The Pew study found that when it comes to energy policy, the gap between Democrats and Republicans has only widened since 2020.

In May 2020, 91 percent of Democrats said the national priority should be developing renewable energy, compared with 65 percent of Republicans.

Four years later, that gap has ballooned, due almost entirely to changing views among Republicans. Just 38 percent of Republicans now say renewable energy should be prioritized.

At the same time, the share of Republicans who believe that priority should be given to developing oil, coal and natural gas has grown from 35 percent to 61 percent, the survey found.

“Solar and wind are code for Democrat,” said Mike Murphy, a Republican political consultant and founder of EVRepublicans.org, which tries to build support for electric vehicles among Republicans. “We’ve started to apply political identities to things that shouldn’t have political identities.”

There is, however, a generational split among Republicans when it comes to renewable energy, the study found.

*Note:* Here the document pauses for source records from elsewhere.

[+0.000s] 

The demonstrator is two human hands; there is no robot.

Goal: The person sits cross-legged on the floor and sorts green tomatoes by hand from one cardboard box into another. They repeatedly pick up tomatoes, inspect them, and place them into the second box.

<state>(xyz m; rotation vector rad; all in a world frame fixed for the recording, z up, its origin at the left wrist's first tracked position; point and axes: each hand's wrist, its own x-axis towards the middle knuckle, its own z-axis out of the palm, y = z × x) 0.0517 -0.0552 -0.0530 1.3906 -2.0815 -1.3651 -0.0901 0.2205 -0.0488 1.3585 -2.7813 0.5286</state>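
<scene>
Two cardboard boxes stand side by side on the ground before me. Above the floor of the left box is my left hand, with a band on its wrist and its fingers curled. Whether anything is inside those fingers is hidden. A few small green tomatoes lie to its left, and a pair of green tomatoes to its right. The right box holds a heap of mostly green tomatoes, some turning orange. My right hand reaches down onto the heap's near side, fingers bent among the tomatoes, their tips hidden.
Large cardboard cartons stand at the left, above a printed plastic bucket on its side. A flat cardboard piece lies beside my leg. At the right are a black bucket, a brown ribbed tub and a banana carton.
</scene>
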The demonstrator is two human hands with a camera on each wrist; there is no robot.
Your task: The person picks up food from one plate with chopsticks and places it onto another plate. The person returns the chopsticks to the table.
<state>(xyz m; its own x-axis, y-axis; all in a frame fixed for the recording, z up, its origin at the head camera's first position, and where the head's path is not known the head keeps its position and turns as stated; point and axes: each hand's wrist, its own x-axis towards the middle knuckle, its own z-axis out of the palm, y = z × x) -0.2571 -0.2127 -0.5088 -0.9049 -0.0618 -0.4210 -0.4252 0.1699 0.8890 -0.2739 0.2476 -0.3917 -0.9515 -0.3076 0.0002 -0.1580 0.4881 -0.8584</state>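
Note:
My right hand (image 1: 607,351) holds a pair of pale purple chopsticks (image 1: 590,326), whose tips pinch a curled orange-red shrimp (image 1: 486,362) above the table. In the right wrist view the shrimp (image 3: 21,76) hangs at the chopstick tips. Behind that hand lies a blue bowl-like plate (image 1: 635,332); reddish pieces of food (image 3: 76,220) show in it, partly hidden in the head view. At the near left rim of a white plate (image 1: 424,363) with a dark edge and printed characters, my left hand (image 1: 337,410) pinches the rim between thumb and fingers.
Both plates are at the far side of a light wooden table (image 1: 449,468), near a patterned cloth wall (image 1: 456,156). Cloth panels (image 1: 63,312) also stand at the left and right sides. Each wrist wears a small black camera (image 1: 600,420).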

In an almost reverse image, two-thirds of Republicans ages 18 to 29 said the nation should prioritize the expansion of renewable energy while 76 percent of Republicans ages 65 and older said the priority should be more oil, coal and natural gas.

Almost all Democrats, regardless of age, prioritized developing renewable energy sources like wind and solar. The survey found that 64 percent of Democrats support a Biden administration regulation aimed at expanding sales of electric vehicles, while 83 percent of Republicans oppose it.

Mr. Murphy said he believes attitudes toward renewable energy will change once factories made possible by the Inflation Reduction Act are built, jobs are created and electric vehicles become more attractive to purchase. But, he said, de-emphasizing the environmental benefits of clean energy is a must in order to win over Republican consumers.

“The environmental stuff is triggering to them,” Mr. Murphy said.

Scientists say a global transition to wind, solar and other forms of nonpolluting energy is vital to reduce the greenhouse gases produced from burning fossil fuels that are dangerously heating the planet.

The Pew survey also offers a rare window into public opinions about renewable energy in rural America, finding “less positive views of wind and solar” there than among people who live in urban or suburban areas. Only about a quarter of rural residents said they believe a local solar development would help their local economy, and just 35 percent thought it would lower the price of electricity.

About 40 percent of urban residents thought such a project would be economically beneficial, and 51 percent thought it would bring down electricity prices.

Rural residents also are more likely than urban dwellers to believe a clean energy project like a solar farm would make the local landscape “ugly.”